Andererseits dient das Prinzip der Fassadenbedruckung dazu, die im Laufe der Zeit getrennten historischen Flügel des Klosters durch den Rhythmus der Grafik wieder in einen Zusammenhang zu bringen. Formale architektonische Bezüge konnten durch die verschiedenen vorhandenen Öffnungen jedoch nicht aufgebaut werden – dazu haben Rechteckfenster und Rundbögen zu wenige Gemeinsamkeiten. Die neue Fassade baut durch Textverdichtung und Auflösung eine horizontale Referenz zu den umliegenden historischen Fassaden und ihren Helligkeitskontrasten zwischen Wand- und Fensterflächen auf. Die Schrift dient nicht nur zur Information, sondern ist eine Art Struktur und Reliefersatz und macht die Tiefe und Hinterlegung erst anschaulich.
Am Endes des Vortrags, der den Zusammenhang von Bau und Überbau in historischen Bauten am Beispiel von Kloster Wedinghausen herausstellen sollte, möchte ich Sie auffordern, es den Nutzern historischer Gebäude nicht zu einfach zu machen, indem wir ihnen nur Visuelles liefern und uns auf einen Raum und seine glatte, einfach konsumierbare Schönheit konzentrieren.

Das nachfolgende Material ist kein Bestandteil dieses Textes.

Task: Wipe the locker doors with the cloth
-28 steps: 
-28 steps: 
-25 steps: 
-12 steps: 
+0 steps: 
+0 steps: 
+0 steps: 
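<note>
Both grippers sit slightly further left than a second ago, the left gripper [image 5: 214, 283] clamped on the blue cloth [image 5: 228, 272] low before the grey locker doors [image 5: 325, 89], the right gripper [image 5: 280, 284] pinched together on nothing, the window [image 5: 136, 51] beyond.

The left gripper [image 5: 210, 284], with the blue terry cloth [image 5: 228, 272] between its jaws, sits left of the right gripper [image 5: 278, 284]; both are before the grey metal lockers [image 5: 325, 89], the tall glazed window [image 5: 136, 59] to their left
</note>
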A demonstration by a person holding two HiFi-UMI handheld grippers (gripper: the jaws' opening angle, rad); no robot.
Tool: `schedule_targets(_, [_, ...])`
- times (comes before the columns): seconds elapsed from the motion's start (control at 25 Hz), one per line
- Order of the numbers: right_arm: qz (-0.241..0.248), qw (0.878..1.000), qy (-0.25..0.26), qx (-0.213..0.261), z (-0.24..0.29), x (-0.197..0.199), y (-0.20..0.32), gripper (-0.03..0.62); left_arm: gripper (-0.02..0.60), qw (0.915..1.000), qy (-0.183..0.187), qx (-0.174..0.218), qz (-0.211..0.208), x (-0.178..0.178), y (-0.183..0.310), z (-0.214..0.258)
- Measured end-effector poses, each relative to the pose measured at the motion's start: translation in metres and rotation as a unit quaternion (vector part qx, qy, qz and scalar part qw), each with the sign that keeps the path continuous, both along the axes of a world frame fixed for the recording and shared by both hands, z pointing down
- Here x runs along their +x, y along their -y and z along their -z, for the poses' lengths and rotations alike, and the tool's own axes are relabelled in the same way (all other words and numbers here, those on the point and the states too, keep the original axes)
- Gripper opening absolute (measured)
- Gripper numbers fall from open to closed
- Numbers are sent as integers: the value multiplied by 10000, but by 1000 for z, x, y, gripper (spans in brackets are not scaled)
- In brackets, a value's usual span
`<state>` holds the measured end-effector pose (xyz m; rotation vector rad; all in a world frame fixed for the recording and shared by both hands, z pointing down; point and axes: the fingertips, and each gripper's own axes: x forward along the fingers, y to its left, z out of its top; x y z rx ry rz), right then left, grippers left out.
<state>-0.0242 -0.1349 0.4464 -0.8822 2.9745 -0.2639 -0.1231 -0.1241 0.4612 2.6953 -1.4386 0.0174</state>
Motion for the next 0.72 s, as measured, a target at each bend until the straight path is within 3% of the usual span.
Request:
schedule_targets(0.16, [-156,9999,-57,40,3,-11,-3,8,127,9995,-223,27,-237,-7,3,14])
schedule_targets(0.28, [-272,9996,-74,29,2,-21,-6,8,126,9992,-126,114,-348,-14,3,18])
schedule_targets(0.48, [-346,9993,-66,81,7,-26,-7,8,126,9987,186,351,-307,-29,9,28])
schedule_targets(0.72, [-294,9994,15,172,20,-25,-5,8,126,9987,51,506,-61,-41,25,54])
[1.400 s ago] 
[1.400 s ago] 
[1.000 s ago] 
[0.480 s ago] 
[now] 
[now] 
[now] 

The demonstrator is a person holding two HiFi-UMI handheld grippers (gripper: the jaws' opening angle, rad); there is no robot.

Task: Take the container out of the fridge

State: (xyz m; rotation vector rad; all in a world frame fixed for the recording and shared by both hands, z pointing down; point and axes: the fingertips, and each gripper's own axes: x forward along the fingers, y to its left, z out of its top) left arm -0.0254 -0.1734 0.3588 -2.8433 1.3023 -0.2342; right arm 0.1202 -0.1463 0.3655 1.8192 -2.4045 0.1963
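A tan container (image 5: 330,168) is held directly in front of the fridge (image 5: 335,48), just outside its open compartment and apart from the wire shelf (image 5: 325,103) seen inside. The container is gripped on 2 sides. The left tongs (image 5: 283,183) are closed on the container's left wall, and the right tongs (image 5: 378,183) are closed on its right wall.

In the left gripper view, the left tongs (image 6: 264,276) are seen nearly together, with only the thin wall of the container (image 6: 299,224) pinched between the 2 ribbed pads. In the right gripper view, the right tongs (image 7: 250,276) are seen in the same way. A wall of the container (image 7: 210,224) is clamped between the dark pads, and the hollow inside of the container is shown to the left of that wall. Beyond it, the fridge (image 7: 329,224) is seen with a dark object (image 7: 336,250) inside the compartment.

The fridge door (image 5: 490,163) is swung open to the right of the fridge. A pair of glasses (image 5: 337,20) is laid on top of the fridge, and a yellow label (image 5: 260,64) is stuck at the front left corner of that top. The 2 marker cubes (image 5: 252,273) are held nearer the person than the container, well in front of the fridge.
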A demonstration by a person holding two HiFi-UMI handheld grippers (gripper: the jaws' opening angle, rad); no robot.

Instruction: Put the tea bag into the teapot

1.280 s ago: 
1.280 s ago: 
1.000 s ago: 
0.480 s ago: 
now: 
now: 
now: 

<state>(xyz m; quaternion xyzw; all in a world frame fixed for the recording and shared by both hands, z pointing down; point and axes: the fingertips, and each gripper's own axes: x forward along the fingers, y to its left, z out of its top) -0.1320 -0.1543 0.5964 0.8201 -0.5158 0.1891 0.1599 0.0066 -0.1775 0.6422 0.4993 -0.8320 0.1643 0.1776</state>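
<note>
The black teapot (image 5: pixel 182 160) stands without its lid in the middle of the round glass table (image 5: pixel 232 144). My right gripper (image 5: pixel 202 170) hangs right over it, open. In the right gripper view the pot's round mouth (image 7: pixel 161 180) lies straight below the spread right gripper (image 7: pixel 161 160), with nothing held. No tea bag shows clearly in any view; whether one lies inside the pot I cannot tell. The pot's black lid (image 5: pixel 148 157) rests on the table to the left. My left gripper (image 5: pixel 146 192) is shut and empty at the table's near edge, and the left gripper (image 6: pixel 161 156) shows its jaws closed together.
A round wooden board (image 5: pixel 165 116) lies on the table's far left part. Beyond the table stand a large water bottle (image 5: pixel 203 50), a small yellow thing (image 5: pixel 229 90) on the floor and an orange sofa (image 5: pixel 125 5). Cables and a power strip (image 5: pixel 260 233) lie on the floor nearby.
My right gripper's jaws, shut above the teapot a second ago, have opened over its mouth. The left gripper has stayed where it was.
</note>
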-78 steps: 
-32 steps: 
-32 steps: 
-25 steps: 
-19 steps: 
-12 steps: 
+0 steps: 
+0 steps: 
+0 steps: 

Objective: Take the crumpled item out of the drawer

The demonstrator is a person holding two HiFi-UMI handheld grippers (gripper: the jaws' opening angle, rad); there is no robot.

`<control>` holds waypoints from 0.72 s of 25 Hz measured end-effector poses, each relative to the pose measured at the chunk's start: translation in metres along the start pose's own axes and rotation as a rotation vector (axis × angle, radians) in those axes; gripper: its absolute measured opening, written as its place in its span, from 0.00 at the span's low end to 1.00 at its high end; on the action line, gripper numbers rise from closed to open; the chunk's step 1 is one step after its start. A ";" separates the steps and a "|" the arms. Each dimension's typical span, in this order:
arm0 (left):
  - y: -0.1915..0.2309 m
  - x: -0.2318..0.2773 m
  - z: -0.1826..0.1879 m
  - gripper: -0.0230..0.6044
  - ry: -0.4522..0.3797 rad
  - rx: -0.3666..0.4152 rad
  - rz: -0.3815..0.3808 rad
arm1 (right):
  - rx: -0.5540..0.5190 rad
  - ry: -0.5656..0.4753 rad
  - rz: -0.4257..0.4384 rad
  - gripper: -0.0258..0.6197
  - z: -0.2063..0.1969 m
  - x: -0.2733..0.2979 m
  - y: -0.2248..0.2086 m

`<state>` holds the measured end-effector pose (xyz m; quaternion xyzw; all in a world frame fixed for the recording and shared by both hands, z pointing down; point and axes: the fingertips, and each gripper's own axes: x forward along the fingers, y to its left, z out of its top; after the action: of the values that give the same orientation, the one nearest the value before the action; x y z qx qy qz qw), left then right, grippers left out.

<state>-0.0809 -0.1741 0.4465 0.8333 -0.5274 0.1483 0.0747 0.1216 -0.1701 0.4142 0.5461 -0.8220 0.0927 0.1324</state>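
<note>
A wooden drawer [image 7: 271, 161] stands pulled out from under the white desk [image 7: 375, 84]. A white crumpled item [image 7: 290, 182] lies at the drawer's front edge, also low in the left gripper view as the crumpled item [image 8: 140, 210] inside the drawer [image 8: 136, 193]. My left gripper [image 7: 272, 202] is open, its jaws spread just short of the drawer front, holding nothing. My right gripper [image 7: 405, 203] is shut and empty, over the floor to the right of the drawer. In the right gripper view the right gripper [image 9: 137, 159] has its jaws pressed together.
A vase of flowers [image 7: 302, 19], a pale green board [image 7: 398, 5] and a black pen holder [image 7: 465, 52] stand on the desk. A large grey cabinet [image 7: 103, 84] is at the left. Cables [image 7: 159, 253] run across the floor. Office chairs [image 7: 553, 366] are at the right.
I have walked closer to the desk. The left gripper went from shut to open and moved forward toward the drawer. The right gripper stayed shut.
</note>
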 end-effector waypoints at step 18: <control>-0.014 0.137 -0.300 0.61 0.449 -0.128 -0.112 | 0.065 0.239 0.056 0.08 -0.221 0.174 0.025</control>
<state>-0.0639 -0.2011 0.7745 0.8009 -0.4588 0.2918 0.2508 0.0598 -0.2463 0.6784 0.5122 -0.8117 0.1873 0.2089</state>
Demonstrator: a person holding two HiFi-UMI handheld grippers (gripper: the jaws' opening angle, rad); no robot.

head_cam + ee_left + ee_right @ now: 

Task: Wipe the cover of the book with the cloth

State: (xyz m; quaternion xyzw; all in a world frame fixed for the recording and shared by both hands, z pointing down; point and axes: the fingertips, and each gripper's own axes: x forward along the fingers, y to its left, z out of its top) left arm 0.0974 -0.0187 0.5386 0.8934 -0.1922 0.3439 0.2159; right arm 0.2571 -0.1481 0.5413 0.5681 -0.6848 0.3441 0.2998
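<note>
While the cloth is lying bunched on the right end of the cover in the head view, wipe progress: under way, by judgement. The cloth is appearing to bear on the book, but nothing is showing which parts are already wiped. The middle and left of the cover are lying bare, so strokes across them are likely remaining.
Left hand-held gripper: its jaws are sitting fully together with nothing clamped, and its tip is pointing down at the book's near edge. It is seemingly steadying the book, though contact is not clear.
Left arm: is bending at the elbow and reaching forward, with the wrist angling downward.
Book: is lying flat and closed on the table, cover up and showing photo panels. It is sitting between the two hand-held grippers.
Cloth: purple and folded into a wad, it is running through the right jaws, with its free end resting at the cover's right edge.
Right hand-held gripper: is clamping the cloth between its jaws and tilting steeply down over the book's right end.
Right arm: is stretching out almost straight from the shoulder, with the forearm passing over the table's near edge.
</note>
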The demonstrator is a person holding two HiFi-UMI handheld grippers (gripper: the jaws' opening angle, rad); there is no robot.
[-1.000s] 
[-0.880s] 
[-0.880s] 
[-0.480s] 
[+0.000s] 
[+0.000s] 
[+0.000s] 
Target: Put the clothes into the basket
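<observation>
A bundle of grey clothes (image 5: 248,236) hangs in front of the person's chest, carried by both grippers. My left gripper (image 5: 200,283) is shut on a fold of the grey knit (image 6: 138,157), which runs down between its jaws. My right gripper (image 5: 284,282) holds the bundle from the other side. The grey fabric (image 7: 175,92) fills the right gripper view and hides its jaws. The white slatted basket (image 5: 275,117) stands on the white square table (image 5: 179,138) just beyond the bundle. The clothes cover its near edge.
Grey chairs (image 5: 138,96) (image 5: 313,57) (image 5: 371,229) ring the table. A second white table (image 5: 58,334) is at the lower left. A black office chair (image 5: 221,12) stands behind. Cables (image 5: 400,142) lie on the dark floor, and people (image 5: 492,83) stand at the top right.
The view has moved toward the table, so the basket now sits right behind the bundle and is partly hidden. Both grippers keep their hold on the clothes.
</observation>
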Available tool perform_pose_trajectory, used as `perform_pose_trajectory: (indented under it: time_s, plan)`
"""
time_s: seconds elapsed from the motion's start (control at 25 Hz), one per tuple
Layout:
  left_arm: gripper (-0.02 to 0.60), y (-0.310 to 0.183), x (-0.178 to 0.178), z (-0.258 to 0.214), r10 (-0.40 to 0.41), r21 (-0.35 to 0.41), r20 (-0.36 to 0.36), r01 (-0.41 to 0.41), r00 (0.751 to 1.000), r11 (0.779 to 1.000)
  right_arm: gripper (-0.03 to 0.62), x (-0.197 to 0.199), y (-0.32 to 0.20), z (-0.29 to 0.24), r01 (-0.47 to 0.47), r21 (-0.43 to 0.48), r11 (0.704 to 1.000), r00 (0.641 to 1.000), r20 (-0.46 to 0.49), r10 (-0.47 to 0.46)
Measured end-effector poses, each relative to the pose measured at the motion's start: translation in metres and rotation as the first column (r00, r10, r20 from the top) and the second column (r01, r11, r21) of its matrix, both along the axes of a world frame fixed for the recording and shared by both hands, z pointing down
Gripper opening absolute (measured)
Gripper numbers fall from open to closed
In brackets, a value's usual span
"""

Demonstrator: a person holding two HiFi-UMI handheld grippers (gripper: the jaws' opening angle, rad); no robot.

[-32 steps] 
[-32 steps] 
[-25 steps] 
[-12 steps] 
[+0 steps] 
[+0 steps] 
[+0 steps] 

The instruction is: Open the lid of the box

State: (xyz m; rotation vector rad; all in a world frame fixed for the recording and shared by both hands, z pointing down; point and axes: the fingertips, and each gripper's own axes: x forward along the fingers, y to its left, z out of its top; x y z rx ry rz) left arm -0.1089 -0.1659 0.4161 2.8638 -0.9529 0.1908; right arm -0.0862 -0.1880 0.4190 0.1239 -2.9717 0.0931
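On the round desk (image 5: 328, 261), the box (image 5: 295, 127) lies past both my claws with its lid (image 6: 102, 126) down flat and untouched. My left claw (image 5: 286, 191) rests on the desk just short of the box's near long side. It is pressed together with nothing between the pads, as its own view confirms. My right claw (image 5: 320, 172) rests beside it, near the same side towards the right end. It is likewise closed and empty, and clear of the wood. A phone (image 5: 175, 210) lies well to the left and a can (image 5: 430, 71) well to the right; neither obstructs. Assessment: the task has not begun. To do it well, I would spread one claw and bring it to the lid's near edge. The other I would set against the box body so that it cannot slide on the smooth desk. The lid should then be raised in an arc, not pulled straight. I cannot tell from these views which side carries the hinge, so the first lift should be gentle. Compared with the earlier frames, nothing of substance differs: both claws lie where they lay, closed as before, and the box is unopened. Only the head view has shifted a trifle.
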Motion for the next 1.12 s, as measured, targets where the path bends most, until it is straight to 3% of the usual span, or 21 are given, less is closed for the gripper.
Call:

Es geht um eine weitaus intensivere Auseinandersetzung zwischen Form und Inhalt, zwischen Vergangenheit und Gegenwart. Wir müssen aus der Geschichte heraus Gegenwart gestalten und dürfen uns insofern auch baulich und inhaltlich ihren Dissonanzen und Widersprüchen nicht verweigern. Bewahren wir die Kraft historischer Bauten, ohne in Nostalgie zu verfallen, und seinen wir mutig, sie mit Gegenwart offensiv zu beleben.